**Assignment**
All entries given below are to be returned word for word.

**Supplied data**
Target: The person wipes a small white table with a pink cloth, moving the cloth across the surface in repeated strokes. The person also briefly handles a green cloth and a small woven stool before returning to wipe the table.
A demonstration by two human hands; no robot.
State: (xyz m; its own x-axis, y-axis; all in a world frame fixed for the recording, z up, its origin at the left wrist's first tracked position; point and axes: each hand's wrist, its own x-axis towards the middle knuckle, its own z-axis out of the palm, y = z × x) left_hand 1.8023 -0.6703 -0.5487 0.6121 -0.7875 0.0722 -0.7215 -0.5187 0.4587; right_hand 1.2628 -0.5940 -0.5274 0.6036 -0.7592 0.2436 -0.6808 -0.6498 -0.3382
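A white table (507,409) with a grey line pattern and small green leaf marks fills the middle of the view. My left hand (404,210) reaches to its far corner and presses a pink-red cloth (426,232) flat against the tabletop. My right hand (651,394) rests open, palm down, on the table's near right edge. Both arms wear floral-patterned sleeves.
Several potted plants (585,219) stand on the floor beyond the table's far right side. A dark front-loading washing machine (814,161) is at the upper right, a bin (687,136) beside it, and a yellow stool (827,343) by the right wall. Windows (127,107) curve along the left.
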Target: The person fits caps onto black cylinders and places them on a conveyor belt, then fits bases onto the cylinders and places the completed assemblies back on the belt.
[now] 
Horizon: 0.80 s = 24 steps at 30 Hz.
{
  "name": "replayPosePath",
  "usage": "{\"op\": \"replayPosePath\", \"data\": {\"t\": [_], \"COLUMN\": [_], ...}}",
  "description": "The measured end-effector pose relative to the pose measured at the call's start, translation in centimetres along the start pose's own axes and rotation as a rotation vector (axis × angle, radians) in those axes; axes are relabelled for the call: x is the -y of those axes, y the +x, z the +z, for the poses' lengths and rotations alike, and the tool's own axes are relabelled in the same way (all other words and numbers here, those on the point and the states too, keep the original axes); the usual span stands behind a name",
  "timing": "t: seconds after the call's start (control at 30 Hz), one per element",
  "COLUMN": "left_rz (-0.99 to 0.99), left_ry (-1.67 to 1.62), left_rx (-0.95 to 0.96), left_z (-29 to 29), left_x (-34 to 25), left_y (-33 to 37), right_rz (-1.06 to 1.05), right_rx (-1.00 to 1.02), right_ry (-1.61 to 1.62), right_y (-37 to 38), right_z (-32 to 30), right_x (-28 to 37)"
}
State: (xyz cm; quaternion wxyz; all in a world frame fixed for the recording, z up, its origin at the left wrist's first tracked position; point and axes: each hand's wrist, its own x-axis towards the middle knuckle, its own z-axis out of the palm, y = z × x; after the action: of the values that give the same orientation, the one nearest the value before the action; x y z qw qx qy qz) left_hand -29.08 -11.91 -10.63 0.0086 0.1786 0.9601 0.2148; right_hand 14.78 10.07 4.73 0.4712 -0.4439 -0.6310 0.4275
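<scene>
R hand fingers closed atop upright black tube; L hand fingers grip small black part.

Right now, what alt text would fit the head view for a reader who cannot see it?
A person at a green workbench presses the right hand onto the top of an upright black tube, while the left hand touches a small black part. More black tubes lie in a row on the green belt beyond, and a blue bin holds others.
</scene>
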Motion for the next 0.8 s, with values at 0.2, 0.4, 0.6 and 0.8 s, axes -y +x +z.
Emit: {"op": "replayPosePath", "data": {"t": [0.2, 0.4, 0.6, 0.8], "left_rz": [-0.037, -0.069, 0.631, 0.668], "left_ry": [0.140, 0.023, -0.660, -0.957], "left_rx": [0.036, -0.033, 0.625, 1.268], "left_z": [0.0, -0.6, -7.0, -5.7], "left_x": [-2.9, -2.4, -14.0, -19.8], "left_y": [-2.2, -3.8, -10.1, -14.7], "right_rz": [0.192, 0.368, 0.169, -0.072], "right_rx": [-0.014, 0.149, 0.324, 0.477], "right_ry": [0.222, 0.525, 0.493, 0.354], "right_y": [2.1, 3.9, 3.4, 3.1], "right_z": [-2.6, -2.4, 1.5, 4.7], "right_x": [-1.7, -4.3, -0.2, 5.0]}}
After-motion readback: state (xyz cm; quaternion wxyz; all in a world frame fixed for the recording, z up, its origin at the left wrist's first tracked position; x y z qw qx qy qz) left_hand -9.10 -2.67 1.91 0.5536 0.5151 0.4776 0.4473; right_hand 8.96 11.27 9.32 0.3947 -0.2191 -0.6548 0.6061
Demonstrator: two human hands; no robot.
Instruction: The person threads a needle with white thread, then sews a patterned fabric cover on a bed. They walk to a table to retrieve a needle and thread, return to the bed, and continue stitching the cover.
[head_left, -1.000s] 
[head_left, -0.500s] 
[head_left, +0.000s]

**Task response**
Target: The person wipes a small white table with a pink cloth, moving the cloth across the surface in repeated strokes. The person also briefly handles a green cloth and a small woven stool before returning to wipe the table.
A demonstration by two human hands; no robot.
State: (xyz m; its own x-axis, y-axis; all in a world frame fixed for the recording, z up, its origin at the left wrist's first tracked position; point and axes: each hand's wrist, its own x-axis towards the middle knuckle, its own z-axis out of the palm, y = z × x) left_hand 1.8023 -0.6703 -0.5487 0.6121 -0.7875 0.0722 -0.7215 -0.5187 0.4587; right_hand 1.2628 -0.5940 -0.5274 0.6036 -0.7592 0.2436 -0.6808 -0.6498 -0.3382
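A white table (507,409) with a grey line pattern and small green leaf marks fills the middle of the view. My left hand (404,210) reaches to its far corner and presses a pink-red cloth (426,232) flat against the tabletop. My right hand (651,394) rests open, palm down, on the table's near right edge. Both arms wear floral-patterned sleeves.
Several potted plants (585,219) stand on the floor beyond the table's far right side. A dark front-loading washing machine (814,161) is at the upper right, a bin (687,136) beside it, and a yellow stool (827,343) by the right wall. Windows (127,107) curve along the left.
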Target: The person fits caps onto black cylinders and places them on a conveyor belt, then fits bases onto the cylinders and places the completed assemblies back on the belt.
[now] 
Horizon: 0.80 s = 24 steps at 30 Hz.
{
  "name": "replayPosePath",
  "usage": "{\"op\": \"replayPosePath\", \"data\": {\"t\": [_], \"COLUMN\": [_], ...}}",
  "description": "The measured end-effector pose relative to the pose measured at the call's start, translation in centimetres along the start pose's own axes and rotation as a rotation vector (axis × angle, radians) in those axes; axes are relabelled for the call: x is the -y of those axes, y the +x, z the +z, for the poses' lengths and rotations alike, and the tool's own axes are relabelled in the same way (all other words and numbers here, those on the point and the states too, keep the original axes); the usual span stands behind a name",
  "timing": "t: seconds after the call's start (control at 30 Hz), one per element",
  "COLUMN": "left_rz (-0.99 to 0.99), left_ry (-1.67 to 1.62), left_rx (-0.95 to 0.96), left_z (-29 to 29), left_x (-34 to 25), left_y (-33 to 37), right_rz (-1.06 to 1.05), right_rx (-1.00 to 1.02), right_ry (-1.61 to 1.62), right_y (-37 to 38), right_z (-32 to 30), right_x (-28 to 37)"
}
State: (xyz cm; quaternion wxyz; all in a world frame fixed for the recording, z up, its origin at the left wrist's first tracked position; point and axes: each hand's wrist, its own x-axis towards the middle knuckle, its own z-axis out of the palm, y = z × x; after the action: of the values that give the same orientation, the one nearest the value before the action; x y z qw qx qy qz) left_hand -29.08 -11.91 -10.63 0.0086 0.1786 0.9601 0.2148; right_hand 14.78 10.07 4.73 0.4712 -0.4439 -0.6310 0.4275
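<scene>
R hand fingers closed atop upright black tube; L hand fingers grip small black part.

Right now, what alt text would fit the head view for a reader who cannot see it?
A person at a green workbench presses the right hand onto the top of an upright black tube, while the left hand touches a small black part. More black tubes lie in a row on the green belt beyond, and a blue bin holds others.
</scene>
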Motion for the next 0.8 s, with values at 0.2, 0.4, 0.6 and 0.8 s, axes -y +x +z.
Emit: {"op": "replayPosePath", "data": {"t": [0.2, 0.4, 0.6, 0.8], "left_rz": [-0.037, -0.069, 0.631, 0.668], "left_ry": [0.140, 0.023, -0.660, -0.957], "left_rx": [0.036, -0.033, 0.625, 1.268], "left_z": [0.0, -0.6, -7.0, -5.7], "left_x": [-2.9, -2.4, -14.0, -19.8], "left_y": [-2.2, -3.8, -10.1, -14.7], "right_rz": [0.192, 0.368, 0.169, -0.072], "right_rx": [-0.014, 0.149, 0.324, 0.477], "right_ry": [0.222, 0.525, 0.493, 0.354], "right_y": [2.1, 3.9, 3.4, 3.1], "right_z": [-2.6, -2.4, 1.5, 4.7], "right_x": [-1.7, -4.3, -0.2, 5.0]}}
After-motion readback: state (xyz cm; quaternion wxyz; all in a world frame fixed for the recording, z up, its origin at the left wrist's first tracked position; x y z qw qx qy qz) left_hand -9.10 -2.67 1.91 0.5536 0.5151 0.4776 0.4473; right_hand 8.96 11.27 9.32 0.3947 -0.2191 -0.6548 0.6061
Demonstrator: two human hands; no robot.
Instruction: The person threads a needle with white thread, then sews a patterned fabric cover on a bed. They walk to a table to retrieve a needle and thread, return to the bed, and continue stitching the cover.
[head_left, -1.000s] 
[head_left, -0.500s] 
[head_left, +0.000s]

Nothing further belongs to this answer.